Samiso (Simiso) and colleagues told trustees that active public equity allocations rose from roughly 8% to 32% over a three‑year period following a formal restart of active risk. The team said its public equity program generated about $800 million of dollar value added in the most recent fiscal year and approximately $1.5 billion over three years. The portfolio was $215 billion at June 30, staff said, with 82% in cap‑weighted strategies and 18% in factor‑weighted strategies, and about 68% of global public equity assets managed passively overall.

Staff framed the expansion of active risk as a disciplined, staged process. The team formed a portfolio design and analytics group to improve manager‑selection metrics, portfolio construction and measurement of persistent skill. “When implemented effectively, active risk and alpha go hand in hand,” team members said as they showed information ratios and excess‑return analyses. Wilshire’s annual review upgraded the program to the second decile, citing team stability, stronger analytics and the growth of active management.

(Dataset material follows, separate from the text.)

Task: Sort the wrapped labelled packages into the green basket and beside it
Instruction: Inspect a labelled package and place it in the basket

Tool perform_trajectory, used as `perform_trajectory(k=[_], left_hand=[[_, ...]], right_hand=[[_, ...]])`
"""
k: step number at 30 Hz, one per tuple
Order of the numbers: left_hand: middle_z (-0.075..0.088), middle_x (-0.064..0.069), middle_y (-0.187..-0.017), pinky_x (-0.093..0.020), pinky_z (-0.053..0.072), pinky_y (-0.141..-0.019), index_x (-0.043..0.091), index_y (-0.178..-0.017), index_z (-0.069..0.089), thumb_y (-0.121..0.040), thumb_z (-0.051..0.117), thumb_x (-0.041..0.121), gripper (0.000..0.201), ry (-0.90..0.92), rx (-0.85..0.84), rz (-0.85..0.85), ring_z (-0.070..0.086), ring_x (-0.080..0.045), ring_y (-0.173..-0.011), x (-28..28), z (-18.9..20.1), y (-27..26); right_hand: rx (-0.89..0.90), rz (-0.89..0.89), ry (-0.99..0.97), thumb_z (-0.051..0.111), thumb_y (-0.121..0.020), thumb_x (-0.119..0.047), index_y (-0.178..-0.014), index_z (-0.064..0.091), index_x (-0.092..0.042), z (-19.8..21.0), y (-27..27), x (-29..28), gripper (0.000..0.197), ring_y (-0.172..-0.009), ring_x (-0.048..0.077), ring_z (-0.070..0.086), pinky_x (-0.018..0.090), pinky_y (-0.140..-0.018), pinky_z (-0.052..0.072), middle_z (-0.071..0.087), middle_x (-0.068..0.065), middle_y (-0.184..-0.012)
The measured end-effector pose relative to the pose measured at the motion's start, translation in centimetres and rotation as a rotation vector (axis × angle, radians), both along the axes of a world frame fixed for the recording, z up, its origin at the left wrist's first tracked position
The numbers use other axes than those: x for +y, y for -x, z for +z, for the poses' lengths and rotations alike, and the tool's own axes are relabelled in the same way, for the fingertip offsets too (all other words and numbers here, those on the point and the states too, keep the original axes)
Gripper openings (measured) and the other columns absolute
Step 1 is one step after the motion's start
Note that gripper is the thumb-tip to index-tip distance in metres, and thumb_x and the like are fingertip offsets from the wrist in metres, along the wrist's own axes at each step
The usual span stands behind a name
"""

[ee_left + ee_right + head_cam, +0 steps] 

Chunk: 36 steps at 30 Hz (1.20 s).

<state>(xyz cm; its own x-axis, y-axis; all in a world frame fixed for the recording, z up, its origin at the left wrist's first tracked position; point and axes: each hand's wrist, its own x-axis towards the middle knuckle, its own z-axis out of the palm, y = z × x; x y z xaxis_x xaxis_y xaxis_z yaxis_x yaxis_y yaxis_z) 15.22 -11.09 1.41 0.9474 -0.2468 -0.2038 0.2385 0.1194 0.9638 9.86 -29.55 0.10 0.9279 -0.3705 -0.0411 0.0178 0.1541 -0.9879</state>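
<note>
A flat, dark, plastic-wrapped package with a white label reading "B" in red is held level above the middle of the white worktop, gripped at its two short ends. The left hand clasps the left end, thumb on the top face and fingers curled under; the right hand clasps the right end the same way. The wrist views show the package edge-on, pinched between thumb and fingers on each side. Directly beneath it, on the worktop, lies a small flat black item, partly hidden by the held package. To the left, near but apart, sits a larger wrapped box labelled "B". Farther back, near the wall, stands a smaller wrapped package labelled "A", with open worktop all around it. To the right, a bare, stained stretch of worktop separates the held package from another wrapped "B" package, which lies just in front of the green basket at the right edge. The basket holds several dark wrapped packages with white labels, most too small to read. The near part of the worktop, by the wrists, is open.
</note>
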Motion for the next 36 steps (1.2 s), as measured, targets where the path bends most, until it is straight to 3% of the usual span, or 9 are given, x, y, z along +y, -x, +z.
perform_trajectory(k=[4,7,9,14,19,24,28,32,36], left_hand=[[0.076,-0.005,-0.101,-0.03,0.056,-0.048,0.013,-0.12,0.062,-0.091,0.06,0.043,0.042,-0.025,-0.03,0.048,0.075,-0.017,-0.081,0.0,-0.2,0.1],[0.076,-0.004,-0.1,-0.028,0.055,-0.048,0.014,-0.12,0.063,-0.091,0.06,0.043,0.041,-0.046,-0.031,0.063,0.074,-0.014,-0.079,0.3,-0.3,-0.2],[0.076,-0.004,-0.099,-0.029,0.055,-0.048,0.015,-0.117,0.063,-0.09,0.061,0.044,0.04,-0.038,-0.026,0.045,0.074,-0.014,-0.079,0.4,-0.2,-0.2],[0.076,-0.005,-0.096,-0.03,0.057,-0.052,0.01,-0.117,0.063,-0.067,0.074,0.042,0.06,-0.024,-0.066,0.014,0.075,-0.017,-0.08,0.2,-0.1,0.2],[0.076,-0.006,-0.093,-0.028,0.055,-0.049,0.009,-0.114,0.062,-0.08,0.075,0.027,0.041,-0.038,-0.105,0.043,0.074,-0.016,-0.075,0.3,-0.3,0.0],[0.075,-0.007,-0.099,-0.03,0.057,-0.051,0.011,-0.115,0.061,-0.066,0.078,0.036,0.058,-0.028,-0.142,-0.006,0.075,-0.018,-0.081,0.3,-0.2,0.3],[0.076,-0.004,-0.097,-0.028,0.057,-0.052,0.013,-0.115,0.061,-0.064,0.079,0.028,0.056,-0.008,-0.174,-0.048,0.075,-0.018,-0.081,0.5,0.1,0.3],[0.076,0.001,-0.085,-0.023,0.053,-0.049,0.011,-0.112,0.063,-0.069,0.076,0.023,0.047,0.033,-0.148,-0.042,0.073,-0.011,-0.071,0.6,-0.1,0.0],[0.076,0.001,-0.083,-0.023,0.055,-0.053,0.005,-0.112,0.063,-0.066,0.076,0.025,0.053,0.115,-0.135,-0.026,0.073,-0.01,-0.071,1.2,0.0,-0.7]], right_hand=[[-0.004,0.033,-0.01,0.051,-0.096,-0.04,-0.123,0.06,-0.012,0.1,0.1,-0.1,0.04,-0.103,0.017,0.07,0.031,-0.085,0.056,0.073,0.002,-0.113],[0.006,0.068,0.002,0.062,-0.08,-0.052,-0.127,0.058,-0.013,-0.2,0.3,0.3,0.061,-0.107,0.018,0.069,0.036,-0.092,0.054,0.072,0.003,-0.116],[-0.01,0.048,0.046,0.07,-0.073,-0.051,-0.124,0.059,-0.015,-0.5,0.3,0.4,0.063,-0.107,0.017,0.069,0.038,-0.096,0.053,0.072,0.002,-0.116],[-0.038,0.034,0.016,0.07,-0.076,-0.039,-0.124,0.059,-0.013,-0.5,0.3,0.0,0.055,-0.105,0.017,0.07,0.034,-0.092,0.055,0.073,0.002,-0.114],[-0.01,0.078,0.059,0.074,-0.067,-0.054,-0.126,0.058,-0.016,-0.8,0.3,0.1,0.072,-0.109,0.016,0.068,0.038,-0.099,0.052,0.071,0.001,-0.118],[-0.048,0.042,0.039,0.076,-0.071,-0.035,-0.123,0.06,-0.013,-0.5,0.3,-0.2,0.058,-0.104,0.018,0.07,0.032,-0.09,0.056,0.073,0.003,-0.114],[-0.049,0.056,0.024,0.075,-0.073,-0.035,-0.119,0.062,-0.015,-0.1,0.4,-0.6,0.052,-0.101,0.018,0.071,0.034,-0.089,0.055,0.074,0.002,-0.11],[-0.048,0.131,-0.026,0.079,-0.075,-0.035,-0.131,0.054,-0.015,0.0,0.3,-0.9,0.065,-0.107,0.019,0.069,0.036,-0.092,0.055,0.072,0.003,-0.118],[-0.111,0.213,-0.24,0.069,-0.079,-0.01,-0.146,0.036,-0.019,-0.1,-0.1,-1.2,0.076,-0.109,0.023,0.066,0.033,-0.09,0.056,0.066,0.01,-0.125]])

Trustees asked about governance topics that intersect with public‑equity stewardship. Staff said equity engagement and proxy voting remain core tools: they reported voting at nearly 10,000 meetings during the year, supporting climate and human‑capital proposals at many companies and conducting engagements across sectors. The team also described new collaborations with sustainable‑investment and fixed‑income staff to coordinate engagements that affect bond and equity positions.

Ending: The team said it will continue to strengthen analytics, extend automation where appropriate and pursue manager and strategy refinements while maintaining a long‑term orientation to active management.